* _What the exercise asks_
Copy out exactly the lines below that run from the one holding "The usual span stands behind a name" to the one holding "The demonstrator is", keeping both of those lines and no others.

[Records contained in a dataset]
----------------
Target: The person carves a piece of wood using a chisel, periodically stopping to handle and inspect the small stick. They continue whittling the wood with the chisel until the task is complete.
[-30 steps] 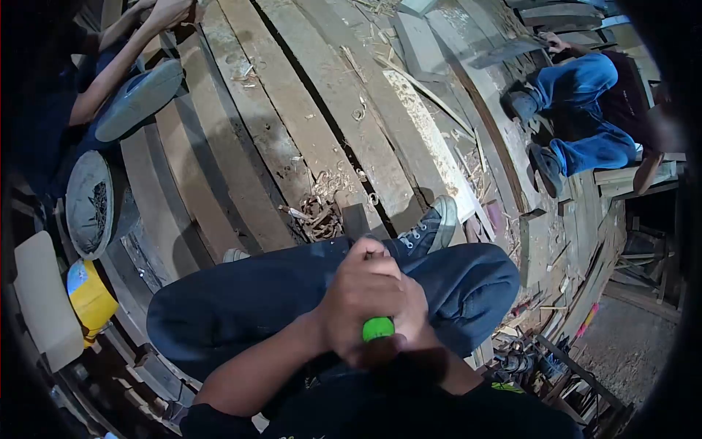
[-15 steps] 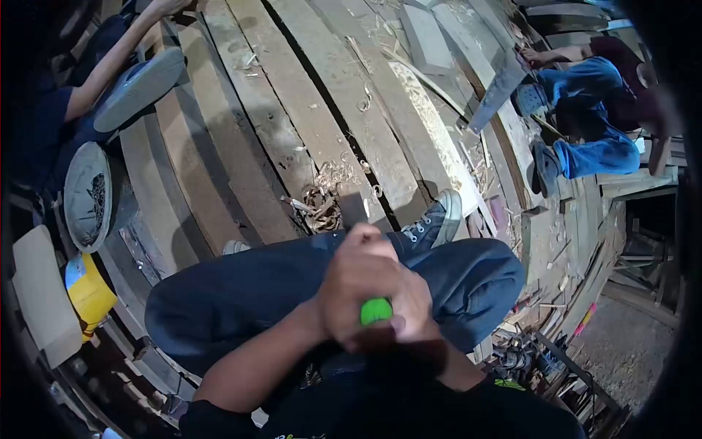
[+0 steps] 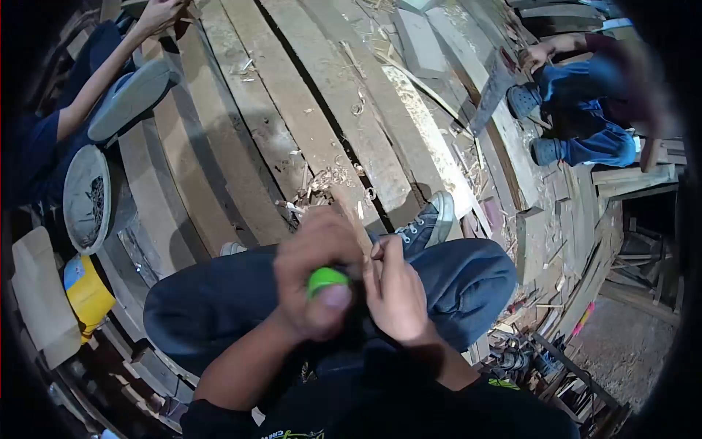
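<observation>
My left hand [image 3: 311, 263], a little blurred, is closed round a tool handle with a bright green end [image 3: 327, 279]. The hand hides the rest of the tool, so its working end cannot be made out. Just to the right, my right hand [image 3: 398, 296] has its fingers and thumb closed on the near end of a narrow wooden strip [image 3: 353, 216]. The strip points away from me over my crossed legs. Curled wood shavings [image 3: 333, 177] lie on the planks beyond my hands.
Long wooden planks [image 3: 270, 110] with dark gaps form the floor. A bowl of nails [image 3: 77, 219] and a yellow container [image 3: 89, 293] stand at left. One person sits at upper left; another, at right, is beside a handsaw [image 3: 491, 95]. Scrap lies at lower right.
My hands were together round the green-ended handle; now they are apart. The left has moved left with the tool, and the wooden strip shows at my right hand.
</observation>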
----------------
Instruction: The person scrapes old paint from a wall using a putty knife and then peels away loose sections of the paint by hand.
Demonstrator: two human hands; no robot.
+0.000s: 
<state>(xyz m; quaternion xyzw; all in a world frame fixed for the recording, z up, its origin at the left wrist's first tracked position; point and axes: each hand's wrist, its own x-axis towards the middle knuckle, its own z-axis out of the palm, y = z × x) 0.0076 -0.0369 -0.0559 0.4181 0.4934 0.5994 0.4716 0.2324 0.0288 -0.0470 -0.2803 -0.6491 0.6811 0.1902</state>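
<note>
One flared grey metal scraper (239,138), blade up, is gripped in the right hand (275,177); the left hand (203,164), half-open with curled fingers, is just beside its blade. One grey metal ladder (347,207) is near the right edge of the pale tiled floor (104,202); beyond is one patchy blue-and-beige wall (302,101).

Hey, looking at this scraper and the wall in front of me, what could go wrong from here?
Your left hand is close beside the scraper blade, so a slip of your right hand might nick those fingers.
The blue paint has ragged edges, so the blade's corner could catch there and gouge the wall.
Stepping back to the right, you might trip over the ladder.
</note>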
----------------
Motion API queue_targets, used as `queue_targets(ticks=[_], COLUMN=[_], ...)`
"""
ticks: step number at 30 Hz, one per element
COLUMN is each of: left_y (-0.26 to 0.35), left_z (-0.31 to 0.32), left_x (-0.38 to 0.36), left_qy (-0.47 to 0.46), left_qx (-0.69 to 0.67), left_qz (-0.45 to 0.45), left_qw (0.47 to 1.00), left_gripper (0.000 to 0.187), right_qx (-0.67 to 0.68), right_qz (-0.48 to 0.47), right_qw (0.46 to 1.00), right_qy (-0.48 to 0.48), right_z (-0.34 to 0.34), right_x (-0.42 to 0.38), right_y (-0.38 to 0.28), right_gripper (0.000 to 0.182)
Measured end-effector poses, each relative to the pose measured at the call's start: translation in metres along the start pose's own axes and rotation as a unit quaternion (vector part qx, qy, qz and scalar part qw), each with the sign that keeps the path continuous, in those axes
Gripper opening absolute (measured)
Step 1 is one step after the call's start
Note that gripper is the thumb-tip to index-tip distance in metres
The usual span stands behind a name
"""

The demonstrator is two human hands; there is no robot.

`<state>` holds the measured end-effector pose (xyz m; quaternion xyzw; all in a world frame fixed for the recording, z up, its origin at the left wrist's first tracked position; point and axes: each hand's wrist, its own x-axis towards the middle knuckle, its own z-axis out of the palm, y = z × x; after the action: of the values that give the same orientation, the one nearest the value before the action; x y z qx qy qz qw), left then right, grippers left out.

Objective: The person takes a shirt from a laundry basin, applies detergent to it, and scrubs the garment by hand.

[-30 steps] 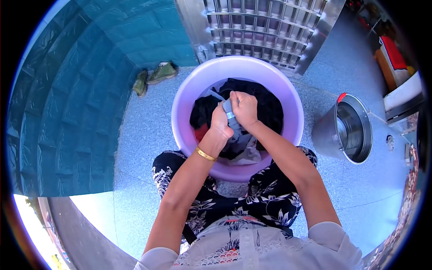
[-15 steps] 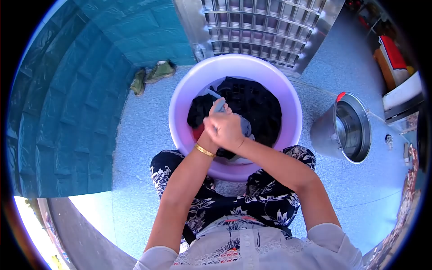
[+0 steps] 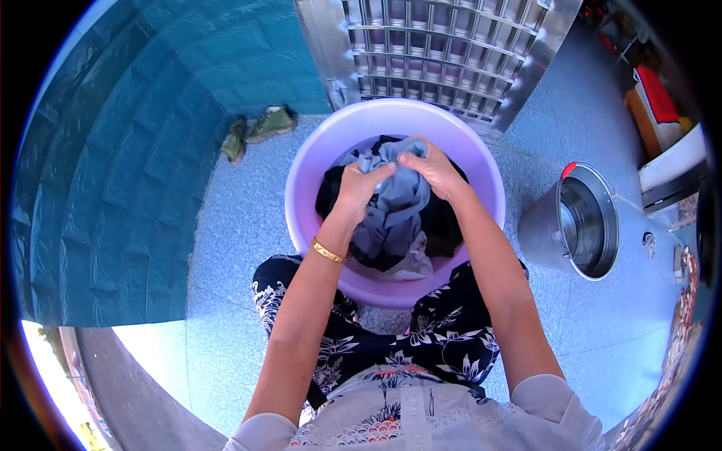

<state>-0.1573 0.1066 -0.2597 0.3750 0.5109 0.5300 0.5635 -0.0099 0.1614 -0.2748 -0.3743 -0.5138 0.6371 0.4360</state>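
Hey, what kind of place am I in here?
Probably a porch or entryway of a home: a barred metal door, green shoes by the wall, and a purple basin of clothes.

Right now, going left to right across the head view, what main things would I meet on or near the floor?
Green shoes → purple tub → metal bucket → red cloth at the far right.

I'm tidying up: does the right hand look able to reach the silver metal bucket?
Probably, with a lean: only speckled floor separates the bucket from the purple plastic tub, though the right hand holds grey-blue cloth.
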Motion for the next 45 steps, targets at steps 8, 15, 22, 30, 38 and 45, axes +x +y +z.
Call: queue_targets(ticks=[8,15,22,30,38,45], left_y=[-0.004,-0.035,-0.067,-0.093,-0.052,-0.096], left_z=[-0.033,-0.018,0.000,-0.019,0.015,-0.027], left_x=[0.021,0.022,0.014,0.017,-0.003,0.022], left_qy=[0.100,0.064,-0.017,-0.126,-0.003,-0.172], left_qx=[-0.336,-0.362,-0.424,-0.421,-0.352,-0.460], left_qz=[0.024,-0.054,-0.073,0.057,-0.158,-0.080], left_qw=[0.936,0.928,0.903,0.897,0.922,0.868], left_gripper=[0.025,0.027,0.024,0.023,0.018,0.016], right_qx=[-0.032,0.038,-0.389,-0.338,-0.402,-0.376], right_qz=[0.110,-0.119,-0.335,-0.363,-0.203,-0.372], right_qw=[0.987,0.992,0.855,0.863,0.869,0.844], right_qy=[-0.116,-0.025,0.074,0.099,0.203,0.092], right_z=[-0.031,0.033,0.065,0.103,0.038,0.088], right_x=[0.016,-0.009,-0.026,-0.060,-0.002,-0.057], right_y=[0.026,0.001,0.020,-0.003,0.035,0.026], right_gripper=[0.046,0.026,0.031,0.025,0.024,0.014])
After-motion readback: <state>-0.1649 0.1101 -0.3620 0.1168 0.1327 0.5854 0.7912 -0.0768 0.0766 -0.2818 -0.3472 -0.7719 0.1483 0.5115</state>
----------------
* _Finished task_
The usual span stands behind a name
"""

The demonstrator is two human hands; there is no robot.

No more output will be given for this exercise.